→ **Data block**:
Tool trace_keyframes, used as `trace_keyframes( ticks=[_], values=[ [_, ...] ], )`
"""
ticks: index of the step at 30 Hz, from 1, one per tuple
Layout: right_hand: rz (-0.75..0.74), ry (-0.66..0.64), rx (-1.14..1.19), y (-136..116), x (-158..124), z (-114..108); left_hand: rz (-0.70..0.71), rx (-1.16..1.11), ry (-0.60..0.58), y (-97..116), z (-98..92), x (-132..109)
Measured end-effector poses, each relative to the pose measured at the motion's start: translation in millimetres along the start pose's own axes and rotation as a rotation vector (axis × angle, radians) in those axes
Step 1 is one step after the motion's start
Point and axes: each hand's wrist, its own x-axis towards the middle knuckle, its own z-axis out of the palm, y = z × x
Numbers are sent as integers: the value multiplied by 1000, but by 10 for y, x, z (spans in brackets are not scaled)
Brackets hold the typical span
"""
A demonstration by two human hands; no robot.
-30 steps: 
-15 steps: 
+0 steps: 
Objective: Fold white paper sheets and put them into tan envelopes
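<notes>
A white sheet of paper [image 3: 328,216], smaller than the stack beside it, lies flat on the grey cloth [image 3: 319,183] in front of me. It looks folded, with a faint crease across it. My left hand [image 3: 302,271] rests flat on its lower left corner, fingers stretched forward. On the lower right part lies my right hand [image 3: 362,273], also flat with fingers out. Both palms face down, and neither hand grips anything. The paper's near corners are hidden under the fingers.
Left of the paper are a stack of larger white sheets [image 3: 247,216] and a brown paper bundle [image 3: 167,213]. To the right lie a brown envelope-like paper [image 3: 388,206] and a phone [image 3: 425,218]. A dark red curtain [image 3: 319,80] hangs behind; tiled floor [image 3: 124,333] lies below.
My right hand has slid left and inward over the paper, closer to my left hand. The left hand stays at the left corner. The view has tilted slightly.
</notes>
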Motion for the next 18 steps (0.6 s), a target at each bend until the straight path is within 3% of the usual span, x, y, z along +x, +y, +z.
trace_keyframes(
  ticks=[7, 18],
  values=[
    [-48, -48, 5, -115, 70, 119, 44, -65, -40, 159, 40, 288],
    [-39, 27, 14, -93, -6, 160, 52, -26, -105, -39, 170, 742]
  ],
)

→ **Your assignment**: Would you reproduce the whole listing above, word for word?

→ **Written response**:
Tool trace_keyframes, used as `trace_keyframes( ticks=[_], values=[ [_, ...] ], )`
"""
ticks: index of the step at 30 Hz, from 1, one per tuple
Layout: right_hand: rz (-0.75..0.74), ry (-0.66..0.64), rx (-1.14..1.19), y (-136..116), x (-158..124), z (-114..108); left_hand: rz (-0.70..0.71), rx (-1.16..1.11), ry (-0.60..0.58), y (-97..116), z (-98..92), x (-132..109)
Measured end-effector poses, each relative to the pose measured at the motion's start: translation in millimetres along the start pose's own axes and rotation as a rotation vector (axis × angle, radians) in those axes
Step 1 is one step after the motion's start
Point and axes: each hand's wrist, its own x-axis towards the middle knuckle, its own z-axis out of the palm, y = z × x
Numbers are sent as integers: the value multiplied by 1000, but by 10 for y, x, z (spans in brackets are not scaled)
Brackets hold the typical span
"""
A demonstration by two human hands; no robot.
-30 steps: 
-15 steps: 
+0 steps: 
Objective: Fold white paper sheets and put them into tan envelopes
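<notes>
A white sheet of paper [image 3: 328,216], smaller than the stack beside it, lies flat on the grey cloth [image 3: 319,183] in front of me. It looks folded, with a faint crease across it. My left hand [image 3: 302,271] rests flat on its lower left corner, fingers stretched forward. On the lower right part lies my right hand [image 3: 362,273], also flat with fingers out. Both palms face down, and neither hand grips anything. The paper's near corners are hidden under the fingers.
Left of the paper are a stack of larger white sheets [image 3: 247,216] and a brown paper bundle [image 3: 167,213]. To the right lie a brown envelope-like paper [image 3: 388,206] and a phone [image 3: 425,218]. A dark red curtain [image 3: 319,80] hangs behind; tiled floor [image 3: 124,333] lies below.
My right hand has slid left and inward over the paper, closer to my left hand. The left hand stays at the left corner. The view has tilted slightly.
</notes>
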Motion for the next 18 steps (0.6 s), a target at each bend until the straight path is within 3% of the usual span, x, y, z along +x, +y, +z.
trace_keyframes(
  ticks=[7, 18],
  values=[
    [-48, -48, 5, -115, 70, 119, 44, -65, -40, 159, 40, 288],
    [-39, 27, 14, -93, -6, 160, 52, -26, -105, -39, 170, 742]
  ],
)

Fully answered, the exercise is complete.